In order to slow the economy and manage inflation, the State Bank of Pakistan (SBP) kept its policy rate at 15% for the upcoming two months.
According to the central bank’s Monetary Policy Statement, “to cool the overheating economy and contain the current account deficit (CAD), the policy rate has been increased by a total of 800 basis points since last September, some temporary administrative steps have recently been taken to curtail imports, and strong fiscal consolidation is planned for FY23.”
The SBP felt that it was wise to stop rate hikes at this time because recent inflation trends were consistent with expectations, domestic demand was starting to slow down, and the external position was improving.
Since the last meeting, the SBP noted headline inflation rose further to 24.9pc in July, with core inflation also ticking up, it said.
According to the SBP, the withdrawal of the energy subsidy package will continue to show up in inflation results for the rest of the fiscal year, as well as a trend in the prices of food products and last month’s exchange currency weakening.
The estimated $1.2 billion from the IMF, according to the central bank, will act as a spur for funding from bilateral and multilateral lenders.
The SBP verified that Pakistan had been successful in securing an additional $4 billion from friendly nations over its requirements for external funding in FY23.
On balance, the SBP noted that some greater slowdown in global growth would not be as harmful to Pakistan as for most other emerging economies, given the relatively small share of exports and foreign private inflows in the economy.
As a result, both inflation and the CAD should fall as global commodity prices ease, while growth would not be as badly affected, said the SBP.
The first quarter is expected to be the top for headline inflation, and the remaining three months of the fiscal year will see a modest decline. The lagged impacts of strict monetary and fiscal policies, the normalization of global commodity prices, and advantageous base effects are therefore anticipated to cause it to decline quickly and fall to the 5-7pc target range by the end of FY24.

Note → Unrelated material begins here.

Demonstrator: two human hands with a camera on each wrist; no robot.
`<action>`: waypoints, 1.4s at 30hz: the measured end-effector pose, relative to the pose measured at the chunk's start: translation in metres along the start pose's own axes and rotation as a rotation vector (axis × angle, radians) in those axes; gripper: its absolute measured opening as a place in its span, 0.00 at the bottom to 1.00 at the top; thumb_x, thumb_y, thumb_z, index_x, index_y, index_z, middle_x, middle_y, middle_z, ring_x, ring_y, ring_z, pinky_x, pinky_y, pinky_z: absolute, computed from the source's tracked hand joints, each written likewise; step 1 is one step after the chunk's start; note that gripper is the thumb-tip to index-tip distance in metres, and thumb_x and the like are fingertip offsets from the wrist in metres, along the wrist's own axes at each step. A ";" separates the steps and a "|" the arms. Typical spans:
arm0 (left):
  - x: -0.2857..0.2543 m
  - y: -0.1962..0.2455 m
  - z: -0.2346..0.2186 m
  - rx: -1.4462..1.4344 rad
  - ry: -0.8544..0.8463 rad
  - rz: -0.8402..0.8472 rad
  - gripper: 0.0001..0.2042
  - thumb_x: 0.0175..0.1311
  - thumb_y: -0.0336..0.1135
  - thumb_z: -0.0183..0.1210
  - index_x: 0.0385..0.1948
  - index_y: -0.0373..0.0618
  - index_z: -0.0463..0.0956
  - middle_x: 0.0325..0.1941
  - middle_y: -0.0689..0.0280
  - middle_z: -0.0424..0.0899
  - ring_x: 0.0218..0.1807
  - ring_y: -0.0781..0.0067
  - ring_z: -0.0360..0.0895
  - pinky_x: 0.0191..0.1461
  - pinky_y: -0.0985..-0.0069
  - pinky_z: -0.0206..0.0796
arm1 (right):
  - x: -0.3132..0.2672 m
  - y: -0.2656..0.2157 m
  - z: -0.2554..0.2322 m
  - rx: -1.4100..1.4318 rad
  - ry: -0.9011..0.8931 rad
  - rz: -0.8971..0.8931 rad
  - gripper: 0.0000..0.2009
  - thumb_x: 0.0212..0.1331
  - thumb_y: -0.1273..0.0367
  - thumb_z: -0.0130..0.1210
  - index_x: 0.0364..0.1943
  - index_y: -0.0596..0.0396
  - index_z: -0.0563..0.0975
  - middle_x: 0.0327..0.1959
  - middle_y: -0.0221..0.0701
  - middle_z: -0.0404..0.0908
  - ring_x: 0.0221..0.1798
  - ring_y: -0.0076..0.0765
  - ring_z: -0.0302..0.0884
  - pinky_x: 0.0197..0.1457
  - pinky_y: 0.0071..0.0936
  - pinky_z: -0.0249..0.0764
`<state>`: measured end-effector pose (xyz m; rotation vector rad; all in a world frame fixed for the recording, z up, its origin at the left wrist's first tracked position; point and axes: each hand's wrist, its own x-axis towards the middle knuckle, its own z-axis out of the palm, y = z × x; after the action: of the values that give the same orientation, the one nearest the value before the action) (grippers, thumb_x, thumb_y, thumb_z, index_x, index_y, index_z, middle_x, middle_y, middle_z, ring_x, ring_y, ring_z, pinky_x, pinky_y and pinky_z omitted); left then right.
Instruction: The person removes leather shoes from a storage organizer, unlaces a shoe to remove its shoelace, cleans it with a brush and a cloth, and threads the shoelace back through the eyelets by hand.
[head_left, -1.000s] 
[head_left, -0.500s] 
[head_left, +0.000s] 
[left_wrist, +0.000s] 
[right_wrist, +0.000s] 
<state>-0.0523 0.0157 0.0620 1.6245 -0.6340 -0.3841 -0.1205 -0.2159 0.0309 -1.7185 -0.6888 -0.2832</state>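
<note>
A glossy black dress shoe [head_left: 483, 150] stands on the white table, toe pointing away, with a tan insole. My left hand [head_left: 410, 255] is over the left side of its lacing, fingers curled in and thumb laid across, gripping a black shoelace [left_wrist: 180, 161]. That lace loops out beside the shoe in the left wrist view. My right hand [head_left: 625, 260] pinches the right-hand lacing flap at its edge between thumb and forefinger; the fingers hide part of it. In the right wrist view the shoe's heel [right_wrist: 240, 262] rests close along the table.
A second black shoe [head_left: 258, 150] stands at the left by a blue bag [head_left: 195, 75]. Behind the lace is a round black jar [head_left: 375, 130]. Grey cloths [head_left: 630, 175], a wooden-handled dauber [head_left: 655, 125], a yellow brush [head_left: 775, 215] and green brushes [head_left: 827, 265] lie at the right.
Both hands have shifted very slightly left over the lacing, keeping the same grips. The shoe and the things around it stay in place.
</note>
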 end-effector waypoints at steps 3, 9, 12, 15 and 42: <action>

“As anticipated, economic growth has slowed since the previous MPC. The majority of demand indicators have weakened; sales of cement, POL, fertilizers, and autos decreased month over month in July, while LSM growth practically halved year over year in June, according to the SBP.
Recent flooding brought on by unusually prolonged and strong monsoon rains poses hazards to agricultural production, particularly cotton and seasonal crops, and may restrain GDP this year.
The SBP said, “On consideration of the tightening of fiscal and monetary policies, the SBP continues to expect growth to slow to 3-4pc in FY23.
In July, the trade deficit was cut in half to $2.7 billion, with imports falling dramatically by 36.6 percent month over month and 10.4 percent year over year, while exports likewise decreased by 22.7 percent month over month.
Due to administrative restrictions, imports decreased and the rupee appreciated as uncertainty about the IMF program decreased. However, the SBP stated that the administrative measures are not sustainable and will need to be relaxed in the upcoming months.
It will be critical that the envisaged fiscal consolidation in FY23 is delivered and that strong measures are taken to curtail energy imports. Such measures include early closure of markets, reduced electricity use by residential and commercial customers, and greater encouragement of work from home and car pooling, said the SBP.
With the expected completion of the upcoming IMF review and the additional assistance secured from friendly countries, foreign exchange reserves are projected to rise to around $16bn during FY23, said the SBP, adding that to ensure this and to support the rupee, it will be important to contain the CAD to around 3pc of GDP by moderating domestic demand and energy imports.
The SBP said that for the first time in seven years, the FY23 budget targets a primary surplus, on the back of significantly higher tax revenue. It envisages a strong fiscal consolidation of around 3pc of GDP, which is appropriate to cool the economy and ensure a reduction in inflation and the CAD throughout the year.
Inflows from friendly countries
SBP Acting Governor Murtaza Syed claimed Pakistan had arranged $4 billion in loans from friendly nations when speaking with brokerage analysts on Monday.
“Pakistan will receive $2 billion from Qatar, $1 billion under the deferred oil facility from Saudi Arabia, and $1 billion investments from the UAE in several industries,” he said.
For FY23, Pakistan’s gross finance requirements—which take into account the money needed for CAD and debt repayments—would be roughly $30 billion.
According to him, $37 billion in financing is expected to be made available for this in FY23. After Pakistan obtained $4 billion in financing from friendly nations, the amount increased.